• _Required action_:
Exactly as they appear below, repeat the lines from the one with "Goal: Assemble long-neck" through the one with "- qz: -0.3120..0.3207", and no others.

(Source records)
######

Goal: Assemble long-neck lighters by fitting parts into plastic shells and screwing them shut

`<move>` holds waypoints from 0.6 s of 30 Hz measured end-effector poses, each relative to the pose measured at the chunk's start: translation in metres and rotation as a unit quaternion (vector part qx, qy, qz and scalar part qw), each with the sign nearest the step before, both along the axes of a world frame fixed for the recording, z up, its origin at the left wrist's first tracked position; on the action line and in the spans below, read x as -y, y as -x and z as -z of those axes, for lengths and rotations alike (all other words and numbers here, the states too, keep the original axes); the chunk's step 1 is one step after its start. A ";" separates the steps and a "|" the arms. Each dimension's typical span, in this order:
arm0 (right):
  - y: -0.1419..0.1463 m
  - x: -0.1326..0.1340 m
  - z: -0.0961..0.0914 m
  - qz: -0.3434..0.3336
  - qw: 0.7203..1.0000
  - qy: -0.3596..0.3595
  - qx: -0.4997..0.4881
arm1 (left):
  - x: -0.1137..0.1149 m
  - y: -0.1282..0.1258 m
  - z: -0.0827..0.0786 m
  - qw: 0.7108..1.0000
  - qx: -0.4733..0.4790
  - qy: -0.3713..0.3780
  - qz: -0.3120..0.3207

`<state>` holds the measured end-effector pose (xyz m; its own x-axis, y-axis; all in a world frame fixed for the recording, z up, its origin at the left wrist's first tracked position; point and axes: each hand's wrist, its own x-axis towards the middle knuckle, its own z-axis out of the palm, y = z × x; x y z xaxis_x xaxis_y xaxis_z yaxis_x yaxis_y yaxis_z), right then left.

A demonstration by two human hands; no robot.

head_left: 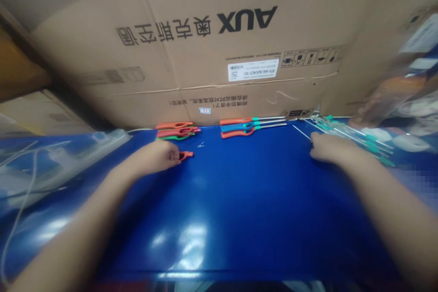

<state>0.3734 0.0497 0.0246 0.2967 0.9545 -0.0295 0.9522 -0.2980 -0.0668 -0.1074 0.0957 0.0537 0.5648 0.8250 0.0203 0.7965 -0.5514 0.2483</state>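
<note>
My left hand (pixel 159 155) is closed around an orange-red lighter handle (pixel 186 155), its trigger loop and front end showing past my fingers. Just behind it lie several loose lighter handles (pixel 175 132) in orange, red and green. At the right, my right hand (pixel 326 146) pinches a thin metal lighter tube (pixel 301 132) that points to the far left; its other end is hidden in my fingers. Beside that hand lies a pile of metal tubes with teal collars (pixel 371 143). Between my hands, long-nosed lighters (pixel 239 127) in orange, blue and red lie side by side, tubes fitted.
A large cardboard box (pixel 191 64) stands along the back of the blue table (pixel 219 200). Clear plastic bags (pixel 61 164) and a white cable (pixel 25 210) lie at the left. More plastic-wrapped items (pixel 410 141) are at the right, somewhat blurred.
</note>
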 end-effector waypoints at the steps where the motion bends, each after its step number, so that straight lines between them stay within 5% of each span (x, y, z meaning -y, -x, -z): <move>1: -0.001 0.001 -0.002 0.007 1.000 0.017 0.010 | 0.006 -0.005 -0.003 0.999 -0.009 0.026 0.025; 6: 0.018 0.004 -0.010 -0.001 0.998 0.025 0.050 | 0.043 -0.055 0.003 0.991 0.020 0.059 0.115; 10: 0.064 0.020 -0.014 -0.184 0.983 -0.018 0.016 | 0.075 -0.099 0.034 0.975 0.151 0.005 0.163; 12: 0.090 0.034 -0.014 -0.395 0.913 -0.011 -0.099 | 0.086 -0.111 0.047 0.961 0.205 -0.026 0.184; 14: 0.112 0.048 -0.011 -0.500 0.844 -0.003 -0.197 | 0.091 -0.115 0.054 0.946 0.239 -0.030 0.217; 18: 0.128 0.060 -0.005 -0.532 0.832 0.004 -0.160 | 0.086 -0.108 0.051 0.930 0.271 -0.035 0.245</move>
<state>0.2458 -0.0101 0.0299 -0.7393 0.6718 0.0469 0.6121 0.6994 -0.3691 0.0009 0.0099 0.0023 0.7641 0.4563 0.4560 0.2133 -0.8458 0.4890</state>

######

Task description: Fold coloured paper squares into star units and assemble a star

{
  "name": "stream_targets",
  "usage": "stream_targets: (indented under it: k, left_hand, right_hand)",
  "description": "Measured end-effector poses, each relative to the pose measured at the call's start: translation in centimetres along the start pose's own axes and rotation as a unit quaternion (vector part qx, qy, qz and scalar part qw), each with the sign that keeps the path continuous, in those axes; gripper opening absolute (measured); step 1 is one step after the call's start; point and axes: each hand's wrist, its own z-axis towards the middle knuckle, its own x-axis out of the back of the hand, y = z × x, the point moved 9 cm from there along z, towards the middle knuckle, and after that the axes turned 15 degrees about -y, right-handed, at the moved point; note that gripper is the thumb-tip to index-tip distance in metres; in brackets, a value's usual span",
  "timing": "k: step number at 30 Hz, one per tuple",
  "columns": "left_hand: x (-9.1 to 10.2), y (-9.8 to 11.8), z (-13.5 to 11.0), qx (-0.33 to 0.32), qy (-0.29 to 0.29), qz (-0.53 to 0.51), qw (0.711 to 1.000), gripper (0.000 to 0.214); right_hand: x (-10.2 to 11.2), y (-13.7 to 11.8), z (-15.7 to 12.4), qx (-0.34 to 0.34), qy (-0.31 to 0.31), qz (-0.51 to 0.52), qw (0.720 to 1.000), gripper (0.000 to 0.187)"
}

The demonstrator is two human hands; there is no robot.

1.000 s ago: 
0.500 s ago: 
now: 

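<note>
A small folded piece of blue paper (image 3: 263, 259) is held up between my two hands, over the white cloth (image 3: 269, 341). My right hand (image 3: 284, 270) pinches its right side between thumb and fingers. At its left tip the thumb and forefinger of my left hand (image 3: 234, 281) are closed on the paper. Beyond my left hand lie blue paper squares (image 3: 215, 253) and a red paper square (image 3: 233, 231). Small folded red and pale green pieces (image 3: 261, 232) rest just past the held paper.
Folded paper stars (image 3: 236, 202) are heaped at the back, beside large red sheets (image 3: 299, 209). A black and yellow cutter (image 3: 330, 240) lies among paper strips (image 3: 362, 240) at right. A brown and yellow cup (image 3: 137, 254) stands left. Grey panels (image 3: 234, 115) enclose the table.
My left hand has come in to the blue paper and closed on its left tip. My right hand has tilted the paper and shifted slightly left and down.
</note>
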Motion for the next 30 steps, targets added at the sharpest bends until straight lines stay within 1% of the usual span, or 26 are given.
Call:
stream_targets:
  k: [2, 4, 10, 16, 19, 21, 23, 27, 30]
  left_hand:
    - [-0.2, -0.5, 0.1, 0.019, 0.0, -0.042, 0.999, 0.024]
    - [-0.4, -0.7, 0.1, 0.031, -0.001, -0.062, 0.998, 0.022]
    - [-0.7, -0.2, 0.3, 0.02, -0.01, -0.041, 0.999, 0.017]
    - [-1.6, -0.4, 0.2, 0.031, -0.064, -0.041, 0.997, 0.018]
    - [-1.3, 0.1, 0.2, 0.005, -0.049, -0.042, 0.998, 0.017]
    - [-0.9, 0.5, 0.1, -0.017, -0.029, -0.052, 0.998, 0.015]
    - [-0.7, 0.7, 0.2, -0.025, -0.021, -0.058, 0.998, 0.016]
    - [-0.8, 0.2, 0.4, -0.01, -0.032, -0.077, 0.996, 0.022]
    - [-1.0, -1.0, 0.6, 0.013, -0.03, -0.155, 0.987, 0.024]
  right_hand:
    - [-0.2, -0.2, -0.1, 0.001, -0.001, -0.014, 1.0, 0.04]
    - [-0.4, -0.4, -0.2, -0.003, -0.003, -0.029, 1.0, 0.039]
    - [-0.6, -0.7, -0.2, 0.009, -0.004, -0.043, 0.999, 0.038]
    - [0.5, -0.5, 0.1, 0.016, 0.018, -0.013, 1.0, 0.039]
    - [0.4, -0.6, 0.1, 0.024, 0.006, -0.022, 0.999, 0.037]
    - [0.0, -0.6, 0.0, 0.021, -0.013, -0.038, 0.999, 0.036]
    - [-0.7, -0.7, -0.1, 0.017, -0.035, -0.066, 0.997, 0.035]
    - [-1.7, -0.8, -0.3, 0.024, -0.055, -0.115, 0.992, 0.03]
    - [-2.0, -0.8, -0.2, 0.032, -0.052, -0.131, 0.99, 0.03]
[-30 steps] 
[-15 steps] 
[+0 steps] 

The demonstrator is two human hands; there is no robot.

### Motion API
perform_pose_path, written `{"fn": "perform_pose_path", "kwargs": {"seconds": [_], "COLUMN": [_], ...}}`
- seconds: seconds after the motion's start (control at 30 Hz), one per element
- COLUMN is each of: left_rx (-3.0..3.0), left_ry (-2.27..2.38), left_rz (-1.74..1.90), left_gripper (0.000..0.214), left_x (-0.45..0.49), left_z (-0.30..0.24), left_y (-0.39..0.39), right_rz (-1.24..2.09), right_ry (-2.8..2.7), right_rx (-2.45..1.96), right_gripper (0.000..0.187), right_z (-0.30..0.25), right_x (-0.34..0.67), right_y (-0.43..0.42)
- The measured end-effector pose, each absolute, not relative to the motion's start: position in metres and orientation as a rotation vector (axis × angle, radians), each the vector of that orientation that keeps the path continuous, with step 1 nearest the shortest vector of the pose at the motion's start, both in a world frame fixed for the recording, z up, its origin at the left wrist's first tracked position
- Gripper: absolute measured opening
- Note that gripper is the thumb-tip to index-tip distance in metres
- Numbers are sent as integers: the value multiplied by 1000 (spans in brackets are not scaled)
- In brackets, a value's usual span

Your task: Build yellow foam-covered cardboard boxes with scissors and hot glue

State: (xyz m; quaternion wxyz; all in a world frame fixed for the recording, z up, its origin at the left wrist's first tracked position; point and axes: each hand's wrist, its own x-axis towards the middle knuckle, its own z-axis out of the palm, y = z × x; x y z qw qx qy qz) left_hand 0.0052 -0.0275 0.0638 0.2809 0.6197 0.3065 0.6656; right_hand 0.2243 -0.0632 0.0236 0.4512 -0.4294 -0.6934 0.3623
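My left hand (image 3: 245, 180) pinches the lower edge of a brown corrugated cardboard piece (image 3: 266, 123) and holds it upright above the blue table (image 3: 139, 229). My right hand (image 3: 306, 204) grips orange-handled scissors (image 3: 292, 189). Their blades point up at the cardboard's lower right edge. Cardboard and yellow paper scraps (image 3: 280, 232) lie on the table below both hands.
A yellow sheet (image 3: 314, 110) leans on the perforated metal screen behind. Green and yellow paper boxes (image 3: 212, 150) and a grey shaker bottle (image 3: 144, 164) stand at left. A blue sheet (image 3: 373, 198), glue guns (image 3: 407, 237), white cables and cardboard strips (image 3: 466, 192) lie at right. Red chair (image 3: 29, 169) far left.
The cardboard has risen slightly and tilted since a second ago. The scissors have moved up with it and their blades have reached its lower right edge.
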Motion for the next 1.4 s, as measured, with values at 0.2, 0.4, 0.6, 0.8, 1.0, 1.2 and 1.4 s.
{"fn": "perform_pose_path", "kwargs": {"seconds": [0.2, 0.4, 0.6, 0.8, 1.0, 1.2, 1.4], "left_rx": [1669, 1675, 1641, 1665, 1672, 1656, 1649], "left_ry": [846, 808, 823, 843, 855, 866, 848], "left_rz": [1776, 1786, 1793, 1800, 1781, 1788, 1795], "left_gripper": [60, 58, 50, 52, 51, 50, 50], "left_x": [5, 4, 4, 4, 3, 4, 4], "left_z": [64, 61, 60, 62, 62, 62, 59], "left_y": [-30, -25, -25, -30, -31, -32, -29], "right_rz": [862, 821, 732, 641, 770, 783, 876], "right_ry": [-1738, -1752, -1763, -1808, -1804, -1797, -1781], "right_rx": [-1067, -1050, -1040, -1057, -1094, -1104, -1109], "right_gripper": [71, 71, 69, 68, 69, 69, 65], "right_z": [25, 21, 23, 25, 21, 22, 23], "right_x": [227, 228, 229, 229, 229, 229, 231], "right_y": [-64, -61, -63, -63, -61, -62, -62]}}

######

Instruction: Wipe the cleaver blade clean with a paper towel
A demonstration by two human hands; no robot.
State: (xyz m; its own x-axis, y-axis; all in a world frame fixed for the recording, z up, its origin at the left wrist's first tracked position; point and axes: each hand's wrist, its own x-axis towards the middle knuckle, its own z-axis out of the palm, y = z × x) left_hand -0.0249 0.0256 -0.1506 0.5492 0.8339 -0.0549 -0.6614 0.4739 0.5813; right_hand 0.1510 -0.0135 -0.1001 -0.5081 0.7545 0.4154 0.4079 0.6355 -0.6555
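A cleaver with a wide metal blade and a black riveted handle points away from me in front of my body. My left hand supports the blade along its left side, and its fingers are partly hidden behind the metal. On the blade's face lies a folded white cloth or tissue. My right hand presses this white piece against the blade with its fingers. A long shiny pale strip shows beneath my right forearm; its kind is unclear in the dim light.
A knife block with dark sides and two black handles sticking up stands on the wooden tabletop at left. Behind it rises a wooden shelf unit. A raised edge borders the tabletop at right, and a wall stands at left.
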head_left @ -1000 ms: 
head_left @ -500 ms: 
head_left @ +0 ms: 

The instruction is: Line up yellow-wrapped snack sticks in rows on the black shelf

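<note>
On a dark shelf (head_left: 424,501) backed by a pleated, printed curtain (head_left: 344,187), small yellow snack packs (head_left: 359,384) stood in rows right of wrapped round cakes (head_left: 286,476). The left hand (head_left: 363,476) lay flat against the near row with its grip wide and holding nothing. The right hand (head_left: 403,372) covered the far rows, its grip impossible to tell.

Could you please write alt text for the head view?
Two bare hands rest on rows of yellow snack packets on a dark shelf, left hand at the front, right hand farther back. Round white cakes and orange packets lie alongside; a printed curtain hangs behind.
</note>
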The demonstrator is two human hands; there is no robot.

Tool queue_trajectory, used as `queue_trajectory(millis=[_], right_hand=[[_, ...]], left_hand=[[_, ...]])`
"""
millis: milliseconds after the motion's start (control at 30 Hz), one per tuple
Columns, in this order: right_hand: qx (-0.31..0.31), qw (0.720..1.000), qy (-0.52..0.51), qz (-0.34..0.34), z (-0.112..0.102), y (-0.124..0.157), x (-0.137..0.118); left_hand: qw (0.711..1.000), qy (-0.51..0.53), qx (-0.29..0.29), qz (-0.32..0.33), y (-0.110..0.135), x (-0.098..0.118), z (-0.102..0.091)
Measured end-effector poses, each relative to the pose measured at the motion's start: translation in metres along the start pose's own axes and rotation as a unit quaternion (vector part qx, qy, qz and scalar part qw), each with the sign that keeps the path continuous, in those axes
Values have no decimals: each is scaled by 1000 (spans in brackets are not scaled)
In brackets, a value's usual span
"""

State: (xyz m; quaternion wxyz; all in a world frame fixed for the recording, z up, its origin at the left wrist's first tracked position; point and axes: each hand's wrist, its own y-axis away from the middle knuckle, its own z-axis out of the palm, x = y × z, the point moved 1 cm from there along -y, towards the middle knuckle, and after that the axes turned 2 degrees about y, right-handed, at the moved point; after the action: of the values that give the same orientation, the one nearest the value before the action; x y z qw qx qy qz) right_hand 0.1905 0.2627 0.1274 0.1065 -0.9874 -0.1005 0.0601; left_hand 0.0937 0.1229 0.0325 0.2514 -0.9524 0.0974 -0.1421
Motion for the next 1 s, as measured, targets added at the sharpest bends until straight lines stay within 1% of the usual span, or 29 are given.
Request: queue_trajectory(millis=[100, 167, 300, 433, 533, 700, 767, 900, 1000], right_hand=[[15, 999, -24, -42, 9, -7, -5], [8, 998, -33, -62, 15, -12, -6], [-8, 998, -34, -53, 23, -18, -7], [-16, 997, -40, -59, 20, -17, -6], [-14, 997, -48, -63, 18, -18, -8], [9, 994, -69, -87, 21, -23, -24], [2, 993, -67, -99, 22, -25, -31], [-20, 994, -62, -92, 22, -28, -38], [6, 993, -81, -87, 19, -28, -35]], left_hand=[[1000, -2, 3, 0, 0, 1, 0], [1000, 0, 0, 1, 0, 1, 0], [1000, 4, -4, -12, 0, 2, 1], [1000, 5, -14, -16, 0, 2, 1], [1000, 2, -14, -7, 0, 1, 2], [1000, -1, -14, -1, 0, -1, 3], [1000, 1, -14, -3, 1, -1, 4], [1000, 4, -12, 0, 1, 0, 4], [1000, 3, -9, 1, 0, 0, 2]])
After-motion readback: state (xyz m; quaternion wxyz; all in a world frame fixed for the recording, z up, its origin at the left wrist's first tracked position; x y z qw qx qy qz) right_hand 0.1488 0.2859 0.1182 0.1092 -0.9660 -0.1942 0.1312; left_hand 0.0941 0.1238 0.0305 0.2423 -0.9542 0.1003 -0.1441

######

• _Reply_:
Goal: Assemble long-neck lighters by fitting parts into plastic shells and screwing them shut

`<move>` holds waypoints from 0.6 s of 30 Hz measured end-effector poses, each relative to the pose measured at the chunk's start: translation in metres and rotation as a unit quaternion (vector part qx, qy, qz and scalar part qw), each with the sign nearest the step before, both along the axes of a world frame fixed for the recording, z up, its origin at the left wrist's first tracked position; on the action line and in the spans below, read x as -y, y as -x and z as -z of those axes, for lengths and rotations alike (all other words and numbers here, the states too, keep the original axes); the chunk's step 1 is one step after its start. A ";" separates the steps and a "|" the arms. Each dimension's typical span, in this order:
arm0 (right):
  - y: -0.1419..0.1463 m
  - x: -0.1326..0.1340 m
  - z: -0.0961..0.0914 m
  - qz: -0.3434..0.3336
  - qw: 0.7203..1.0000
  - qy: -0.3596..0.3595
  - qx: -0.4997..0.4881
arm1 (left):
  - x: -0.1137..0.1149 m
  - y: -0.1282..0.1258 m
  - z: -0.0827..0.0786 m
  - qw: 0.7108..1.0000
  - qx: -0.4733..0.4790
  - qy: -0.3713..0.3780
  - qz: -0.3120..0.3207

What the exercise required is now done.